“We are the true voices of Autism,” say Autistic adults; Campaign spreads stigma, prejudice and inaccurate information; ASAN vows protest of upcoming Autism Speaks fundraisers
Washington, DC (September 23rd, 2009) - The autism community reacted in horror today to Autism Speaks’ new “I am Autism” campaign, presenting Autistic people as kidnap victims and burdens on their family members and communities.
“I am autism. I have no interest in right or wrong. I will plot to rob you of your children and your dreams….And if you’re happily married, I will make sure that your marriage fails. Your money will fall into my hands, and I will bankrupt you for my own self-gain,” says the “I am Autism” video, released yesterday and created by Academy Award-nominated director Alfonso Cuarón and Grammy-nominated songwriter/producer Billy Mann.
“This is the latest in a series of unethical fundraising strategies adopted by Autism Speaks,” said Ari Ne’eman, an adult on the autism spectrum and President of the Autistic Self Advocacy Network (ASAN), “This type of fear mongering hurts Autistic people, by raising fear and not contributing in the slightest to accurate understanding of the needs of Autistic adults and children.” ASAN’s Columbus, Ohio chapter has already made arrangements to protest Autism Speaks’ upcoming local fundraising walk and other ASAN chapters will be making similar arrangements shortly, said Ne’eman.

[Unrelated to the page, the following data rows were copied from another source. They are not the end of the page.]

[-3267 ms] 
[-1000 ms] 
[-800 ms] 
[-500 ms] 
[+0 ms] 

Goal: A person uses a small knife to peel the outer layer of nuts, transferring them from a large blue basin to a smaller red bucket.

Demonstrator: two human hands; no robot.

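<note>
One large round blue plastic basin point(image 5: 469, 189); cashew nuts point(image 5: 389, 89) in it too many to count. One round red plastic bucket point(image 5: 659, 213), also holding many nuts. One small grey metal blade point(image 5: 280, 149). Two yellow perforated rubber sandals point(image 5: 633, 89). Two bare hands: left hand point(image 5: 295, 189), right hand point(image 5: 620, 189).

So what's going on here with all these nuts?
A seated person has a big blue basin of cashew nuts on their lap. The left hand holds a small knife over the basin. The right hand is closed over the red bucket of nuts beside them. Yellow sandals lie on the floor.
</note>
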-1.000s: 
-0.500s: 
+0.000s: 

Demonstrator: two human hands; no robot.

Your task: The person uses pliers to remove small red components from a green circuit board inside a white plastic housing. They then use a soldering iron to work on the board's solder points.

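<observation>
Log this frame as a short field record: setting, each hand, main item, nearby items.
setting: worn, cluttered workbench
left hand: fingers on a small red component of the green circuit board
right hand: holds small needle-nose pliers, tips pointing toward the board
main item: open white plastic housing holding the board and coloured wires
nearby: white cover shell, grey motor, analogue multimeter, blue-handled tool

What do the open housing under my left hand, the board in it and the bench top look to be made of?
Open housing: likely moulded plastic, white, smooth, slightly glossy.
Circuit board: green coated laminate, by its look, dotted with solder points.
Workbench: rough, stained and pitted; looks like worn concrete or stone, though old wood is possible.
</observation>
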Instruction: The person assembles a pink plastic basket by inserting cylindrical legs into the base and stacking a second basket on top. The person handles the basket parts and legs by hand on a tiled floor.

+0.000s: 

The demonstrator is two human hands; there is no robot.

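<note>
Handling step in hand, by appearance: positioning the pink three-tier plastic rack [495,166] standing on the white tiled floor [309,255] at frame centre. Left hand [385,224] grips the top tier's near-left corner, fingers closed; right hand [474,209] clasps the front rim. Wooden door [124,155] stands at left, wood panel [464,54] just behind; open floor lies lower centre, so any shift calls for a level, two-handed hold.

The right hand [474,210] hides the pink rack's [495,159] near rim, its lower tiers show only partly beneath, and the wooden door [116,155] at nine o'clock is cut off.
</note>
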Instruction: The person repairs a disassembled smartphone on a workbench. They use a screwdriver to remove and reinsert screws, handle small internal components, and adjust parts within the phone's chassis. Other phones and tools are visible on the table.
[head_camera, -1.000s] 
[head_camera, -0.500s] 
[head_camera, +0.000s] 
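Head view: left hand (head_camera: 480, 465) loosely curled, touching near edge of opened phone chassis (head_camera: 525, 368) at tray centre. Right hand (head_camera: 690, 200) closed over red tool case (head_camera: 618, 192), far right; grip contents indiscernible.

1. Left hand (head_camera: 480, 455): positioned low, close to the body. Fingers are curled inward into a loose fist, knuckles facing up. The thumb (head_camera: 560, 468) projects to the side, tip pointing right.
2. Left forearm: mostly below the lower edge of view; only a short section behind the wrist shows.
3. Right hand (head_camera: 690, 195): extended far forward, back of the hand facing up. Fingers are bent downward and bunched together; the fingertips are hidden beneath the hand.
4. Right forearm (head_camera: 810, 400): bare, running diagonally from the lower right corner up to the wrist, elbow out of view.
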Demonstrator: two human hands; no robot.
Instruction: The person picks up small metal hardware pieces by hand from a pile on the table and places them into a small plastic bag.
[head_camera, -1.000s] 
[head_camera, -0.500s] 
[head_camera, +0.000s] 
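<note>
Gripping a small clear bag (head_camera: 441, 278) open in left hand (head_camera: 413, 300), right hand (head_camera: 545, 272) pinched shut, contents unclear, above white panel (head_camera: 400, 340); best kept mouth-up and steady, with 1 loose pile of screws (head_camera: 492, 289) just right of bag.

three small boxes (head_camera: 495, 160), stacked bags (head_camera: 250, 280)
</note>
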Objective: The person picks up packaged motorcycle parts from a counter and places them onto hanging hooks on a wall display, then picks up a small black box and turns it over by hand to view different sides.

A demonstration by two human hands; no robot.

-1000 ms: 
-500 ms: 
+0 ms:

In addition to relying on fear and pity mongering to raise funds, the Autism Speaks video repeats frequently referenced claims of higher than average divorce rates amongst parents of Autistic children. However, a 2008 study conducted by HarrisInteractive for Easter Seals in cooperation with the Autism Society of America found divorce rates for parents of Autistic children lower than those for families with no children with disabilities. The video also relies heavily on the idea of rapidly increasing autism rates. Another new study, released the same day as the video, by the British Government’s National Health Service found that autism rates among adults are the same as amongst children, indicating that the popular “epidemic” claim of rapidly increasing autism incidence is likely false.
“This video doesn’t represent me or my child,” said Dana Commandatore, a parent of an Autistic child living in Los Angeles, California. “Whatever the challenges that autism may bring, my son deserves better than being presented as a burden on society. Autism Speaks’ misrepresentation makes my life and the life of my child more difficult.”
“Autism Speaks seems to think that parents' embarrassment at their kids' meltdowns is more important than autistic kids' pain,” writes Sarah, an Autistic blogger at the blog Cat in a Dog’s World, “Autistic people deserve better than what Autism Speaks has to offer.”
The new video is reminiscent of the December 2007 NYU Child Study Center “Ransom Notes” campaign, which consisted of faux ransom notes claiming to be from an anthropomorphized disability which had kidnapped a child. Those ads were withdrawn after two and a half weeks, due to widespread outcry from self-advocates, parents and professionals and the condemnation of twenty-two national disability rights organizations, led by the Autistic Self Advocacy Network. The Ransom Notes controversy was reported on by The Wall Street Journal, The New York Times, Good Morning America, The Washington Post and other major media outlets. ASAN announced plans to work with the cross-disability community on a similar response to Autism Speaks’ campaign.
“The voices of real autistic people, and of families who do not subscribe to the presentation of their family members as something sinister and criminal, clearly do not matter to Autism Speaks,” said Paula Durbin-Westby, an adult on the autism spectrum in Virginia, who serves on the board of the Autistic Self Advocacy Network. “Our community is furious about Autism Speaks’ continued exploitation and will be taking action.”